Eider Plaza

No es un caso aislado: así se maltrata la esperanza en la sanidad pública

A mi padre le dio un ictus el sábado a la madrugada. De repente. Así, como llegan estas cosas. Lo ingresaron en la unidad de ictus de la sanidad pública. Estoy agradecida por la atención, sí, pero también vi con mis propios ojos lo que tantas veces se denuncia y tan pocas veces cambia: enfermeras desbordadas, equipos agotados, recursos al límite. Profesionales que dan todo lo que tienen, en condiciones que no deberían ser aceptables.

Cada día que pasa en el hospital, mi padre recibe la visita de varios neurólogos. Una de ellas duda en mandarlo a rehabilitación. No porque no la necesite, no. Duda porque la rehabilitación está saturada. Le recuerda que tiene otra enfermedad (un parkinson con demencia por cuerpos de Lewy) y que quizá no merece el esfuerzo. Y entonces, ¿qué hacemos? ¿Lo dejamos en una silla de ruedas, sin rehabilitación? ¿No vamos a intentar hacer nada? La neuróloga calla, no contesta. Nadie se hace responsable. Porque el sistema no tiene rostro, pero las consecuencias, sí.

Yo insisto. La miro con mucha rabia y le explico quién es mi padre, que es un luchador, y que no vamos a tirar la toalla. Que ni él ni yo hemos perdido la esperanza. Finalmente, acceden.

Le dan el alta al cuarto día. Ya en casa, recibimos una llamada. Debe estar preparado a las 9.30 de la mañana del día siguiente. Le recogerá una ambulancia y lo llevará a Galdakao a rehabilitación Mi padre vive a más de una hora de trayecto. Casi nada.

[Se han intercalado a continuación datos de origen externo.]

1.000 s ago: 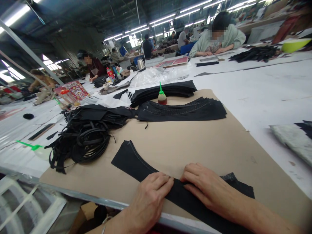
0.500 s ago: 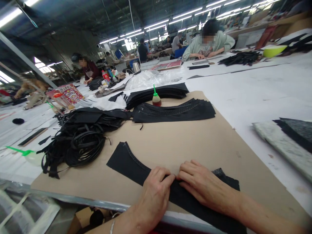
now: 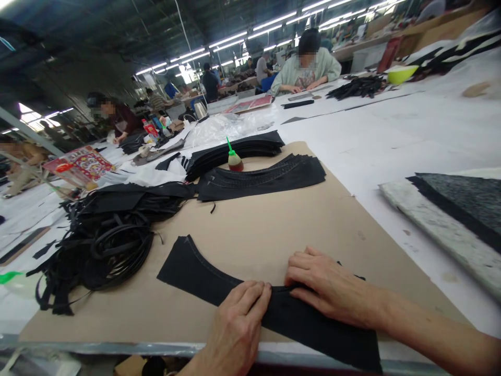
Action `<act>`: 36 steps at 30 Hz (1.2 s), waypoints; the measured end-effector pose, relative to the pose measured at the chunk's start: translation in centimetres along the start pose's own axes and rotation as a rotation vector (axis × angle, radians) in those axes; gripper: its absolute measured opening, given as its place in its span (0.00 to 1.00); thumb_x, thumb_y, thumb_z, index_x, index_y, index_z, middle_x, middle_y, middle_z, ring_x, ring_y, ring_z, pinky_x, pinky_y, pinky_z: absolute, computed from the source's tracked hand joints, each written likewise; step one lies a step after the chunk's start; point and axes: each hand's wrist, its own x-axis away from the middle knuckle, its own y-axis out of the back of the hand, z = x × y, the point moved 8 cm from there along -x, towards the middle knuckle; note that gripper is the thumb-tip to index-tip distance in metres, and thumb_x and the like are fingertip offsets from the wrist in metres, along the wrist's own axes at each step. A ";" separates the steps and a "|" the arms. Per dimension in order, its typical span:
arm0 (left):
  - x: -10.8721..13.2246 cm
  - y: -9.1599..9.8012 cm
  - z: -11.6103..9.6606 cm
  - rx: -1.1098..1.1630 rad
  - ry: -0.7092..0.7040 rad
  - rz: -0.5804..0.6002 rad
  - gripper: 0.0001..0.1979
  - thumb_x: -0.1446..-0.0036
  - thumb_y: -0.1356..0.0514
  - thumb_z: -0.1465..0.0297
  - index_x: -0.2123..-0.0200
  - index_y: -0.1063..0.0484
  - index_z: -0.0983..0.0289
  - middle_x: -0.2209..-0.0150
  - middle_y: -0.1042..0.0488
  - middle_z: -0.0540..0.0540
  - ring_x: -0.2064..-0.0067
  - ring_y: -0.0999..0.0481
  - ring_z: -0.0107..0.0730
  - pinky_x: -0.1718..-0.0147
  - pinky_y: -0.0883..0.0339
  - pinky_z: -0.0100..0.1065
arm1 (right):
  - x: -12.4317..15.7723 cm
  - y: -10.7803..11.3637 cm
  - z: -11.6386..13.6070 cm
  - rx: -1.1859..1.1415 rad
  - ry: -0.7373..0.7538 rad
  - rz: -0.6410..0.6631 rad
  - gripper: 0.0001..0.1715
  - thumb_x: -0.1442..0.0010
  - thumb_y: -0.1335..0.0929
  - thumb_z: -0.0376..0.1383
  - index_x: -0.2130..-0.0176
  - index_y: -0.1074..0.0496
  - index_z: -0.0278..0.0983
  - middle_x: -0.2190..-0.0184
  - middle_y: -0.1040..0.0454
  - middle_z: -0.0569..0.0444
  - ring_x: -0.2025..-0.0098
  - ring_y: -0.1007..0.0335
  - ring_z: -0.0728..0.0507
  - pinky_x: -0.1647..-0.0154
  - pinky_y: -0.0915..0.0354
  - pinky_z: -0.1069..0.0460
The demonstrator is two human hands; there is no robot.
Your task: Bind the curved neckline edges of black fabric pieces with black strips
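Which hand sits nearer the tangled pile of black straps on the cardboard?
Left. The left hand rests on the curved black fabric piece, right of the strap pile; the right hand lies farther right on the same piece.

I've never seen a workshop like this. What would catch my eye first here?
The left hand and right hand press a curved black piece flat at the near edge of the brown board. A tangled heap of black strips lies left; a green-tipped bottle stands by stacked black pieces behind.
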 end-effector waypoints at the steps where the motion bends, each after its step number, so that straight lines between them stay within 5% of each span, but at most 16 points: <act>1: 0.0 0.1 0.0 0.004 0.003 -0.003 0.22 0.39 0.52 0.80 0.43 0.35 0.68 0.50 0.28 0.61 0.48 0.31 0.41 0.49 0.32 0.40 | 0.1 0.0 0.0 0.000 0.004 0.001 0.04 0.36 0.35 0.32 0.65 0.33 0.39 0.66 0.31 0.58 0.60 0.36 0.46 0.56 0.49 0.48; 9: -1.9 0.2 0.1 0.121 0.159 -0.064 0.21 0.40 0.53 0.82 0.46 0.33 0.64 0.56 0.29 0.60 0.56 0.30 0.38 0.58 0.29 0.41 | 0.9 -0.4 0.2 0.071 0.082 -0.004 0.06 0.35 0.38 0.30 0.63 0.33 0.39 0.65 0.31 0.56 0.61 0.38 0.45 0.57 0.50 0.48; 15: -2.0 -1.6 -1.3 0.059 0.060 -0.033 0.19 0.38 0.53 0.80 0.47 0.32 0.69 0.60 0.26 0.61 0.60 0.29 0.39 0.61 0.28 0.40 | 1.1 -0.7 0.4 0.115 0.131 -0.025 0.08 0.34 0.39 0.30 0.65 0.35 0.38 0.65 0.32 0.55 0.62 0.39 0.45 0.58 0.49 0.48; 19: -0.8 -1.0 -2.1 -0.077 -0.094 -0.055 0.23 0.41 0.53 0.81 0.43 0.36 0.73 0.51 0.28 0.65 0.48 0.31 0.44 0.51 0.31 0.42 | 1.3 -0.7 -0.1 0.107 0.106 -0.026 0.06 0.34 0.38 0.32 0.66 0.35 0.38 0.65 0.32 0.55 0.62 0.39 0.45 0.57 0.49 0.48; 23: -0.6 0.2 -1.5 -0.030 -0.121 0.008 0.22 0.42 0.52 0.82 0.45 0.34 0.70 0.50 0.27 0.61 0.48 0.30 0.40 0.48 0.34 0.40 | 1.4 -0.4 -0.7 0.059 0.050 -0.005 0.05 0.35 0.37 0.33 0.65 0.35 0.38 0.65 0.32 0.55 0.60 0.37 0.45 0.56 0.48 0.47; 28: -2.1 0.9 0.1 0.149 0.089 -0.002 0.16 0.39 0.47 0.80 0.50 0.32 0.64 0.58 0.25 0.57 0.54 0.29 0.38 0.52 0.34 0.42 | 1.5 0.0 -0.9 -0.041 -0.009 -0.001 0.05 0.36 0.34 0.33 0.58 0.33 0.41 0.61 0.31 0.56 0.56 0.36 0.45 0.52 0.47 0.47; 32: -3.8 -0.6 0.5 0.272 0.302 0.039 0.16 0.46 0.43 0.82 0.56 0.28 0.63 0.61 0.27 0.55 0.57 0.30 0.39 0.57 0.33 0.42 | 1.4 0.0 -1.1 -0.093 -0.044 0.018 0.07 0.38 0.33 0.32 0.57 0.32 0.41 0.61 0.31 0.56 0.55 0.36 0.44 0.52 0.45 0.48; 36: -4.9 -1.9 -0.2 0.348 0.332 0.118 0.20 0.48 0.47 0.86 0.57 0.26 0.61 0.62 0.28 0.54 0.58 0.31 0.38 0.58 0.33 0.39 | 1.6 0.1 -1.6 -0.104 -0.060 0.021 0.04 0.38 0.33 0.31 0.61 0.32 0.40 0.62 0.32 0.57 0.57 0.36 0.45 0.53 0.45 0.48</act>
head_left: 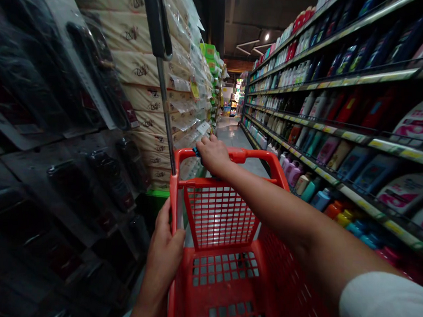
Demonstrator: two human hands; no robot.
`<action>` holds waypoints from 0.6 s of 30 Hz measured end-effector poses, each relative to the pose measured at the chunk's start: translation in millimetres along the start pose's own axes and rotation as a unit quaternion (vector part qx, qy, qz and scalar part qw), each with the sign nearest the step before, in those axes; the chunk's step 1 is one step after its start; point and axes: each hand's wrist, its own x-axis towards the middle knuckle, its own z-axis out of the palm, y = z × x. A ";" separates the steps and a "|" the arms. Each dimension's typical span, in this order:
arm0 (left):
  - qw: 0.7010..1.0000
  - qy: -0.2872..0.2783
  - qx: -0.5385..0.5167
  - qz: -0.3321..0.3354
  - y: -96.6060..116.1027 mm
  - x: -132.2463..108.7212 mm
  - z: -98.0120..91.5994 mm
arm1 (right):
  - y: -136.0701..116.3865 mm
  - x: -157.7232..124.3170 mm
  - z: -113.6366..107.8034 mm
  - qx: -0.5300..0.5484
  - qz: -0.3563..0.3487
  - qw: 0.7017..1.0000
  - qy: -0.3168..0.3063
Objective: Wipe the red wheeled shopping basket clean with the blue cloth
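Note:
A red plastic shopping cart (224, 266) fills the lower middle of the head view; its mesh basket looks bare inside. My left hand (165, 254) is wrapped round the near left rim of the cart. My right hand (213, 155) reaches far forward and closes over the cart's front top bar, beside a small blue piece on that bar. A white sleeve covers my right upper arm at the lower right. A long metal pole with a dark grip (162, 72) stands upright in the cart's left corner.
A store aisle runs ahead. Dark packaged goods (58, 147) hang close on the left, with stacked tissue packs (155, 81) behind them. Shelves of bottles (338, 136) line the right side. The shiny floor (233, 136) stretches ahead between them.

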 end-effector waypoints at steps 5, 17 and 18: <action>1.000 -0.003 -0.024 -0.005 1.4 -2.3 5.6 | 63.9 -49.8 1.6 -0.061 0.201 0.978 0.022; 0.999 0.001 -0.040 0.007 0.0 -4.8 10.1 | 10.5 -116.1 4.9 0.027 -0.015 0.994 0.100; 0.999 0.002 -0.039 0.009 -1.1 -4.8 9.4 | -5.8 -116.7 18.6 0.032 -0.052 0.995 0.073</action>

Al día siguiente, levantamos a mi padre. Le aseamos, le vestimos. Una odisea. Pero está ilusionado, esperanzado. Quiere recuperarse, quiere volver a caminar. La ambulancia llega a recogerlo tarde. Muy tarde. Pasadas las 10.30. Me dicen que han tenido que hacer otros traslados y por eso llegan tarde. Nada más montar me fijo en una pegatina del salpicadero. «¡Ambulancias en lucha!». Claramente, también están saturados. Me comentan que es época vacacional y no les ponen sustitutos. Cuando por fin llegamos al hospital pasadas las 11.30, mi padre, agotado del viaje, entra en la sala de rehabilitación ilusionado de empezar con su recuperación. Pero le dicen que no le pueden atender. Que llega fuera de hora. Que vuelva a casa. Tenía la cita a las 11.00. Como si la culpa la tuviese él. Pero lo peor de todo es que no es nada nuevo. Esto pasa muy a menudo. Ambulancia que llega tarde, paciente que se queda sin rehabilitación. Una auténtica vergüenza. Miro el rostro de mi padre. Observó tristeza e impotencia. Desesperanza.

Cuando todo parece perdido, aparece un rayo de humanidad. Una fisioterapeuta que lo había atendido durante su ingreso lo reconoce. Se llama Ana. Le mira con cariño. Le dice que se quede. Que lo atenderá fuera de su horario. Mi padre sonríe. Hace días que no le veía sonreír, por cierto.

Ese gesto, tan sencillo y tan valiente, lo cambia todo. Porque lo que falla no son las profesionales como ella. Lo que falla es el sistema. Y también, a veces, las actitudes de quienes han perdido de vista para qué y para quién trabajan.

Hoy fue mi padre. Mañana será otro u otra cualquiera. Y mientras tanto, nos siguen vendiendo la idea de que lo público funciona. Pero no funciona porque lo están dejando caer. Lo están vaciando para justificar la privatización. Lo estamos viendo en la sanidad, en la educación y en el resto de servicios públicos.

Esta es la sanidad pública que algunos dicen defender. Pero no basta con defenderla de palabra. Hay que invertir en ella. Cuidar de quienes nos cuidan. Garantizar que los traslados funcionen. Que todo aquel que lo necesite reciba su tratamiento. Que no se castigue al paciente por los errores del sistema. Porque si no lo hacemos, ¿qué clase de sociedad estamos construyendo?

La sanidad pública, al igual que el resto de servicios públicos, no necesita parches: necesita una defensa firme, inversión real y una voluntad clara de poner a las personas por delante del negocio. Casi me olvido, Ana gracias, de todo corazón.